(Saved data entries)
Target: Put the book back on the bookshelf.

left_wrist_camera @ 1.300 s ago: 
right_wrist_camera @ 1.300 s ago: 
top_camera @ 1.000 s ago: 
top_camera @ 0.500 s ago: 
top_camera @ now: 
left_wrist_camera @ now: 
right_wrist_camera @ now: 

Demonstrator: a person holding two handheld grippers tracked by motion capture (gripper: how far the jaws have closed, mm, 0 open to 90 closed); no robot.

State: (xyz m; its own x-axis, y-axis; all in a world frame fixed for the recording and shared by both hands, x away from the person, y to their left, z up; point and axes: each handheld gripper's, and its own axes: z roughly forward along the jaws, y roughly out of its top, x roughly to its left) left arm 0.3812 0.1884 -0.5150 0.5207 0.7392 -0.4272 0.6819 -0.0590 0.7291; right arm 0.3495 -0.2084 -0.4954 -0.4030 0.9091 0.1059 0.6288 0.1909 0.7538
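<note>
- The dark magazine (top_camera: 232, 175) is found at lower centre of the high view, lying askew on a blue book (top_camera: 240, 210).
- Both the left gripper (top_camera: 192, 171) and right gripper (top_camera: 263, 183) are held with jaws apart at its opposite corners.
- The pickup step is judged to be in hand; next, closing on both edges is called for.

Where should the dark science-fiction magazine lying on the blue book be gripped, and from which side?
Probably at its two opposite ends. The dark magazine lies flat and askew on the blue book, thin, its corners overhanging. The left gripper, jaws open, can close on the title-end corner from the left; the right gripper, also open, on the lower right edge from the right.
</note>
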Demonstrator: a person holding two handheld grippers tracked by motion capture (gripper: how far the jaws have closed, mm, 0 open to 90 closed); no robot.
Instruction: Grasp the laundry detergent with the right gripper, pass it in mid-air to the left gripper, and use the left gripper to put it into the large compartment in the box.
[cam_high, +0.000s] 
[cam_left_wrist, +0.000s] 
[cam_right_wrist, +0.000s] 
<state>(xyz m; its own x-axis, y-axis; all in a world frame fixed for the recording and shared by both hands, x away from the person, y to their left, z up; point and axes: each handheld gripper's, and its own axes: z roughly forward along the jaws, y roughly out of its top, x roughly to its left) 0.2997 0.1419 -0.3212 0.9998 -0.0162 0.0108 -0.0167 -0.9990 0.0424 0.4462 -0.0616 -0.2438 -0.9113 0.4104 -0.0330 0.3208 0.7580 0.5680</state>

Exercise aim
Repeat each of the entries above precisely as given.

Solution for this problem
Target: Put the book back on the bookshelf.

left_wrist_camera @ 1.300 s ago: 
right_wrist_camera @ 1.300 s ago: 
top_camera @ 1.000 s ago: 
top_camera @ 0.500 s ago: 
top_camera @ now: 
left_wrist_camera @ now: 
right_wrist_camera @ now: 

Demonstrator: a person holding two handheld grippers tracked by motion capture (gripper: how far the jaws have closed, mm, 0 open to 90 closed); no robot.

State: (xyz m; its own x-axis, y-axis; all in a world frame fixed for the recording and shared by both hands, x away from the person, y to their left, z up; point and axes: each handheld gripper's, and its own axes: z roughly forward along the jaws, y roughly out of its top, x roughly to its left) left arm 0.3812 0.1884 -0.5150 0.5207 0.7392 -0.4272 0.6819 -0.0590 0.7291; right arm 0.3495 -0.2084 -0.4954 -0.4030 0.9091 0.1059 0.6288 0.1909 0.7538
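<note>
- The dark magazine (top_camera: 232, 175) is found at lower centre of the high view, lying askew on a blue book (top_camera: 240, 210).
- Both the left gripper (top_camera: 192, 171) and right gripper (top_camera: 263, 183) are held with jaws apart at its opposite corners.
- The pickup step is judged to be in hand; next, closing on both edges is called for.

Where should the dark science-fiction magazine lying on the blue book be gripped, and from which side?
Probably at its two opposite ends. The dark magazine lies flat and askew on the blue book, thin, its corners overhanging. The left gripper, jaws open, can close on the title-end corner from the left; the right gripper, also open, on the lower right edge from the right.
</note>
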Demonstrator: a person holding two handheld grippers tracked by motion capture (gripper: how far the jaws have closed, mm, 0 open to 90 closed); no robot.
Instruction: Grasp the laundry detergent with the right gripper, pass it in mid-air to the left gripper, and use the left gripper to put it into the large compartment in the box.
[cam_high, +0.000s] 
[cam_left_wrist, +0.000s] 
[cam_right_wrist, +0.000s] 
<state>(xyz m; its own x-axis, y-axis; all in a world frame fixed for the recording and shared by both hands, x away from the person, y to their left, z up; point and axes: each handheld gripper's, and its own axes: z roughly forward along the jaws, y roughly out of its top, x roughly to its left) 0.2997 0.1419 -0.3212 0.9998 -0.0162 0.0108 -0.0167 -0.9990 0.0424 0.4462 -0.0616 -0.2438 -0.9113 0.4104 -0.0330 0.3208 0.7580 0.5680</state>

There is no more output to give.